- **Work to complete**:
The response should consist of the data below, copied exactly, with no pictures in it.
##### Supplied data #####
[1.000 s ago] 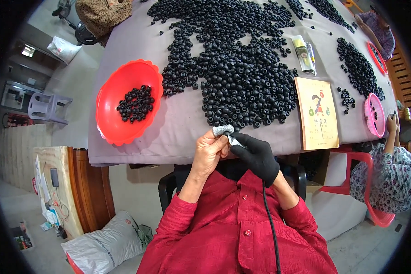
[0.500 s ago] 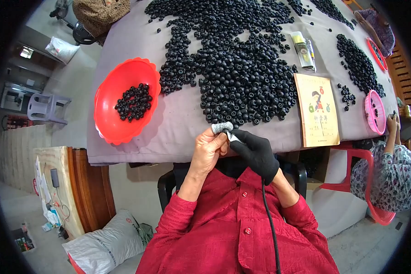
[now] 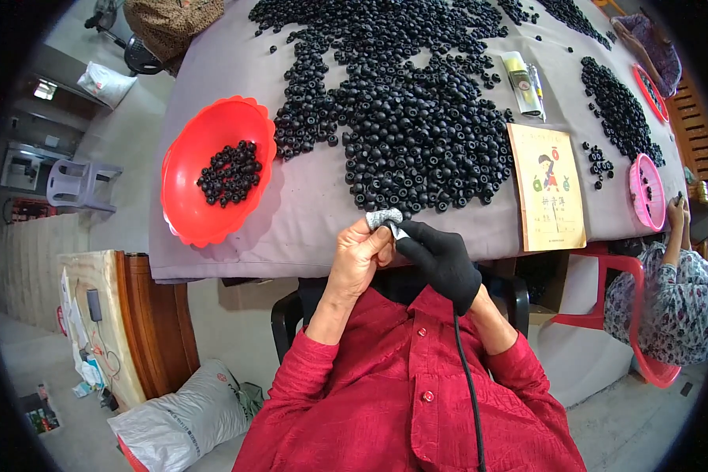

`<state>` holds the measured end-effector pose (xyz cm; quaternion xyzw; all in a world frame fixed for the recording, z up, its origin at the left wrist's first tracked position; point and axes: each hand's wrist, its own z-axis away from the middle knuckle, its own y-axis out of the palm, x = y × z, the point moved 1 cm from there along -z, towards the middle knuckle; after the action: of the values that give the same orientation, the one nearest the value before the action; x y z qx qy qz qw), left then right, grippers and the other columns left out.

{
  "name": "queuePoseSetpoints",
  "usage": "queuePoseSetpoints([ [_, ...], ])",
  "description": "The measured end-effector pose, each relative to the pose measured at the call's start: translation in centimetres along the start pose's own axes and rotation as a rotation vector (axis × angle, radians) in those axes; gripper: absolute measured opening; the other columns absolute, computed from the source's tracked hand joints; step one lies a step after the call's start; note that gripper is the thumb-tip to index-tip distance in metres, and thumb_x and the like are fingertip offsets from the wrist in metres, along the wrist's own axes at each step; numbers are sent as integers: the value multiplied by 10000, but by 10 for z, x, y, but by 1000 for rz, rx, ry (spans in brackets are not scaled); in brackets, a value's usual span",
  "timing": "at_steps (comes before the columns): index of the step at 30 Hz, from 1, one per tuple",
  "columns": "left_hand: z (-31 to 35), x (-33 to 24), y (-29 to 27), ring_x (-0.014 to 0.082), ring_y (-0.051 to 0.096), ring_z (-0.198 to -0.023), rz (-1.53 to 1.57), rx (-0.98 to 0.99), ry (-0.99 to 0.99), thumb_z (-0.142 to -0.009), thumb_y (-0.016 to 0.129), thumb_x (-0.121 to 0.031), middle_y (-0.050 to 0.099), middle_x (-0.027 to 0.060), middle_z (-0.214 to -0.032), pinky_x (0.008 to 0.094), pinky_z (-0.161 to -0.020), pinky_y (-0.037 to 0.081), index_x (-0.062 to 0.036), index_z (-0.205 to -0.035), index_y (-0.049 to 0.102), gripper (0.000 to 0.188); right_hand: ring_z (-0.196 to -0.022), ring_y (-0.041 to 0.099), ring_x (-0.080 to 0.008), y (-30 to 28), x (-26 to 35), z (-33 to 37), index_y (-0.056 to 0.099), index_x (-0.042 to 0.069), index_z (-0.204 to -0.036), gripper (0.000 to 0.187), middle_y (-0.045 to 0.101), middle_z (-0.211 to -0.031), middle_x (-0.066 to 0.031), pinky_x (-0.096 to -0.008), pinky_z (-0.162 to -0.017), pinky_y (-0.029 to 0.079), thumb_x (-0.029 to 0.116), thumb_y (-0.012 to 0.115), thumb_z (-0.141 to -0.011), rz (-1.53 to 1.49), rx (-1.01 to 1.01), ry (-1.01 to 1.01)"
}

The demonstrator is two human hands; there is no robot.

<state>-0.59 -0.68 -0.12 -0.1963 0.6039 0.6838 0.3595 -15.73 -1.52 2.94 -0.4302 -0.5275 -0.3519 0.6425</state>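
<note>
My left hand [image 3: 357,256] is bare except for a speckled grey cover [image 3: 383,215] round a fingertip. Its thumb and fingers are pinched together. My right hand [image 3: 447,271] wears a black glove, and its closed fingers meet those of the left at the table's near edge. A small pale strip [image 3: 400,233] shows at the right fingertips; whatever else lies between the fingers is hidden. Just beyond both hands spreads a big heap of small round black pieces [image 3: 425,149] with hollows in them. A black cord [image 3: 470,385] hangs from the right wrist over my red shirt.
On the grey-covered table [image 3: 228,256], a red scalloped bowl [image 3: 187,169] at left holds several black pieces. A yellow booklet [image 3: 549,212] lies to the right, below a tube [image 3: 519,82]. Farther right are a pink basket [image 3: 637,206] and another person's hands [image 3: 676,208].
Both hands keep nearly the same pinched pose at the same place. The whole view has shifted very slightly.
</note>
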Motion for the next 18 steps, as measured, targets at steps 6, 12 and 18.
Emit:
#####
- **Output for this exercise**:
[1.000 s ago] 
[0.500 s ago] 
[now] 

`<state>` holds the measured end-effector pose (xyz cm; quaternion xyzw; all in a world frame fixed for the recording, z up, its origin at the left wrist's first tracked position; point and axes: each hand's wrist, its own z-axis away from the middle knuckle, its own y-axis out of the palm, x = y × z, the point moved 1 cm from there along -z, towards the middle knuckle; after the action: of the values that give the same orientation, the one nearest the value before the action; x y z qx qy qz qw), left then right, grippers and the other columns left out.

{
  "name": "queuePoseSetpoints",
  "usage": "queuePoseSetpoints([ [_, ...], ])",
  "description": "The measured end-effector pose, each relative to the pose measured at the call's start: translation in centimetres along the start pose's own axes and rotation as a rotation vector (axis × angle, radians) in those axes; gripper: absolute measured opening; the other columns absolute, computed from the source's tracked hand joints; step one lies a step after the call's start; note that gripper is the thumb-tip to index-tip distance in metres, and thumb_x and the like are fingertip offsets from the wrist in metres, along the wrist's own axes at each step; numbers are sent as integers: the value multiplied by 10000, but by 10 for z, x, y, but by 1000 for rz, rx, ry (spans in brackets are not scaled); in brackets, a value's usual span",
  "timing": "at_steps (comes before the columns): index of the step at 30 Hz, from 1, one per tuple",
  "columns": "left_hand: z (-31 to 35), x (-33 to 24), y (-29 to 27), ring_x (-0.014 to 0.082), ring_y (-0.051 to 0.096), ring_z (-0.198 to -0.023), rz (-1.53 to 1.57), rx (-0.98 to 0.99), ry (-0.99 to 0.99), thumb_z (-0.142 to -0.009), thumb_y (-0.016 to 0.129), thumb_x (-0.121 to 0.031), middle_y (-0.050 to 0.099), middle_x (-0.027 to 0.060), middle_z (-0.214 to -0.032), pinky_x (0.008 to 0.094), pinky_z (-0.161 to -0.020), pinky_y (-0.037 to 0.081), index_x (-0.062 to 0.036), index_z (-0.205 to -0.035), index_y (-0.049 to 0.102), gripper (0.000 to 0.188); right_hand: ring_z (-0.196 to -0.022), ring_y (-0.041 to 0.099), ring_x (-0.080 to 0.008), y (-30 to 28), x (-26 to 35), z (-33 to 37), index_y (-0.056 to 0.099), index_x (-0.042 to 0.069), index_z (-0.204 to -0.036), gripper (0.000 to 0.187), middle_y (-0.045 to 0.101), middle_z (-0.211 to -0.031), middle_x (-0.066 to 0.031), pinky_x (-0.096 to -0.008), pinky_z (-0.162 to -0.017), pinky_y (-0.029 to 0.079), thumb_x (-0.029 to 0.116), thumb_y (-0.012 to 0.115), thumb_z (-0.141 to -0.011), rz (-1.53 to 1.49), rx (-1.01 to 1.01), ry (-1.01 to 1.01)"
}

The demonstrator is two human hands; there is no robot.

<state>-0.59 -0.68 -0.12 -0.1963 0.6039 0.6838 0.3595 -15.73 -1.52 2.94 -0.4302 -0.5275 -0.3519 0.6425</state>
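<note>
My left hand [image 3: 357,256] is bare except for a speckled grey cover [image 3: 383,215] round a fingertip. Its thumb and fingers are pinched together. My right hand [image 3: 447,271] wears a black glove, and its closed fingers meet those of the left at the table's near edge. A small pale strip [image 3: 400,233] shows at the right fingertips; whatever else lies between the fingers is hidden. Just beyond both hands spreads a big heap of small round black pieces [image 3: 425,149] with hollows in them. A black cord [image 3: 470,385] hangs from the right wrist over my red shirt.
On the grey-covered table [image 3: 228,256], a red scalloped bowl [image 3: 187,169] at left holds several black pieces. A yellow booklet [image 3: 549,212] lies to the right, below a tube [image 3: 519,82]. Farther right are a pink basket [image 3: 637,206] and another person's hands [image 3: 676,208].
Both hands keep nearly the same pinched pose at the same place. The whole view has shifted very slightly.
</note>
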Motion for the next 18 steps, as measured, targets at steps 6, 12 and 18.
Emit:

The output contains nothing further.